Sacred Heart Church 

This 1904 house of worship, located on Broadway Avenue, boasts octagonal towers and flying buttresses. “Sacred Heart is a big part of the book,” Garza says. “A lot of Filipinos I knew were Catholic—like, very Catholic.” One key scene is set at the church’s vibrant Santo Niño festival: “With the priest’s help,” she writes, “we bless twenty-six trays of pancit, sinigang, chicken and pork adobo, kare-kare, menudo, and seven tubs of steamed white rice. We eat too much and drink Coke and Big Red mixed with the whiskey and vodka we sneak from the coolers in our cars. Every half hour or so one of us gives the traditional call—Viva Santo Niño! Mabuhay ang hari ng mga hari! (“Praise the King of Kings!”)—and we cry out the response—Viva! Mabuhay!

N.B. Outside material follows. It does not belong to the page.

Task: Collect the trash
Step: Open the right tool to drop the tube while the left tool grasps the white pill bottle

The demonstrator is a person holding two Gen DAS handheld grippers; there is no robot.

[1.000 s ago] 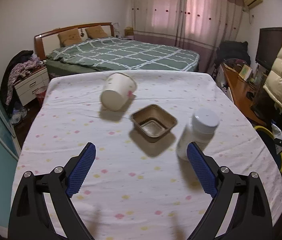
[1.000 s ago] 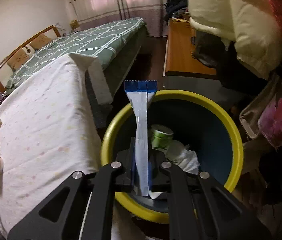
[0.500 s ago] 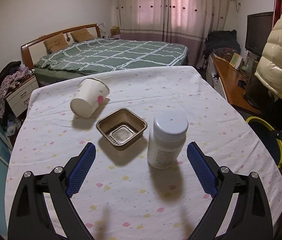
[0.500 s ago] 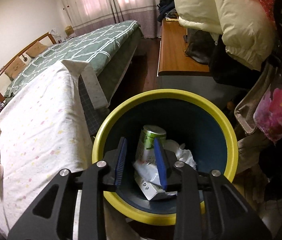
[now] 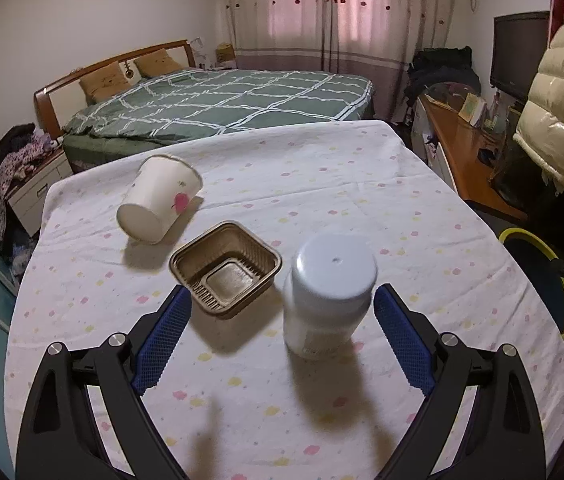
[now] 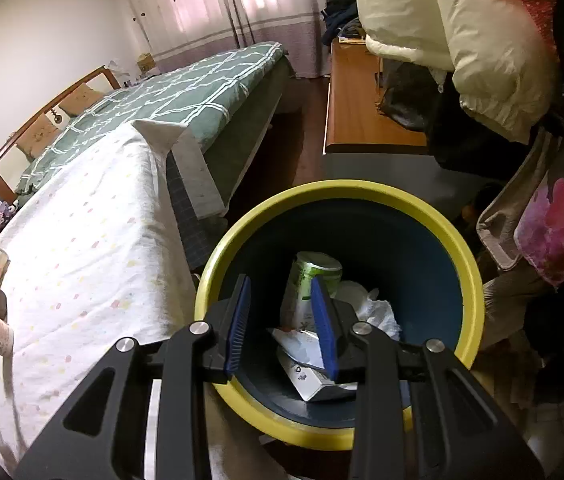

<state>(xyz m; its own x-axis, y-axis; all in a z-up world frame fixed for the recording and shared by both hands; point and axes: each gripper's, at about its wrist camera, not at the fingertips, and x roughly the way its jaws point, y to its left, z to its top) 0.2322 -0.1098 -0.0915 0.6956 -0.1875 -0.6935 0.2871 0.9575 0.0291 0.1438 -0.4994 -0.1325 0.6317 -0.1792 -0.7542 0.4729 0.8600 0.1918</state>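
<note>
Right tongs [image 6: 282,320] hover over the yellow-rimmed blue bin [image 6: 457,248], jaws just parted and empty, so the packet drops in. Left tongs [image 5: 278,334] gape wide, empty, lining up around the white plastic lidded bottle [image 5: 327,294] on the worktop [image 5: 361,184].

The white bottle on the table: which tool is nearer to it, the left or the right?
Left. The left tool stands open around the bottle. The right tool is off the table, over the bin.
</note>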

The Broadway Cemetery Historic District.
The Broadway Cemetery Historic District.Photograph by Troy Ezequiel

The Broadway Cemetery Historic District 

Some of the material for the novel is drawn from Garza’s research—including passages on the local cemeteries, which are said to be haunted, and the traditions of the Karankawa tribe, whose members were indigenous to the island. She’d been taught that the tribe had died out, but as she got older, she heard that some Galveston residents claimed to be descendants. Garza decided that one of her characters would insist she was Karankawa. “The Karankawa connection is sort of like Jay Gatsby’s green light in their minds,” she says, referencing a famous image from F. Scott Fitzgerald’s celebrated novel. “It symbolizes something different for each of them, but it’s something they all have in common.”